My Early Life: A Roving Commission

Tags: Winston Churchill


Man kills without ceasing, to nourish himself; but since in addition he needs to kill for pleasure, he has invented the chase! The child kills the insects he finds, the little birds, all the little animals that come in his way. But this does not suffice for the irresistible need of massacre that is in us. It is not enough to kill beasts; we must kill man too. Long ago this need was satisfied by human sacrifice. Now, the necessity of living in society has made murder a crime. We condemn and punish the assassin! But as we cannot live without yielding to this natural and imperious instinct of death, we relieve ourselves from time to time, by wars. Then a whole nation slaughters another nation. It is a feast of blood, a feast that maddens armies and intoxicates the civilians, women and children, who read, by lamplight at night, the feverish story of massacre.

GUY DE MAUPASSANT

"The Diary of a Madman"

Tags: Guy de Maupassant


In modern eyes, precious though wars may be they must not be waged solely for the sake of the ideal harvest. Only when forced upon one, is a war now thought permissible. It was not thus in ancient times. The earlier men were hunting men, and to hunt a neighboring tribe, kill the males, loot the village and possess the females, was the most profitable, as well as the most exciting, way of living.
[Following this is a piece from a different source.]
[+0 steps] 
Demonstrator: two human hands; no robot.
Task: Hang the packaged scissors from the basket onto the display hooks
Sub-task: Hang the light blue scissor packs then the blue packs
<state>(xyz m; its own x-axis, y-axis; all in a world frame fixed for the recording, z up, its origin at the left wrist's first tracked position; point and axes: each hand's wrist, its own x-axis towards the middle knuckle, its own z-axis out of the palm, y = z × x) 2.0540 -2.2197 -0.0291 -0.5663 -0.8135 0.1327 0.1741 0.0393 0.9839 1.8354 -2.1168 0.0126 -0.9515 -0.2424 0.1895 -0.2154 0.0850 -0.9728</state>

Thus were the more martial tribes selected, and in chiefs and peoples a pure pugnacity and love of glory came to mingle with the more fundamental appetite for plunder. Modern war is so expensive that we feel trade to be a better avenue to plunder; but modern man inherits all the innate pugnacity and all the love of glory of his ancestors. Showing war's irrationality and horror is of no effect on him. The horrors make the fascination. War is the strong life; it is life in extremis; war taxes are the only ones men never hesitate to pay, as the budgets of all nations show us.

WILLIAM JAMES

The Moral Equivalent of War

Tags: William James


As horrible as the death toll was in World War I, the millions who died were, by and large, killed on the battlefield--soldiers killed by soldiers, not civilians killed by lawless or random or planned savagery. The rough proportion of military to civilian casualties was ninety to ten. In World War II, the proportions were roughly even. Today, for every ten military casualties there are on the order of ninety civilian deaths. The reality of our era, as demonstrated in Angola, Somalia, Bosnia, Rwanda, and Chechnya, is that torture is rampant, murdering civilians commonplace, and driving the survivors from their homes often the main goal of a particular military offensive.

RON GUTMAN & DAVID RIEFF

preface, Crimes of War: What the Public Should Know


All these things have a cost. There's genocide for every generation, there's conflict for every generation. You have to keep it contained.

WILLIAM SKUBY

"Can we handle another war? Vets weigh in", Asbury Park Press, April 17, 2017


The world is full enough of hurts and mischances without wars to multiply them.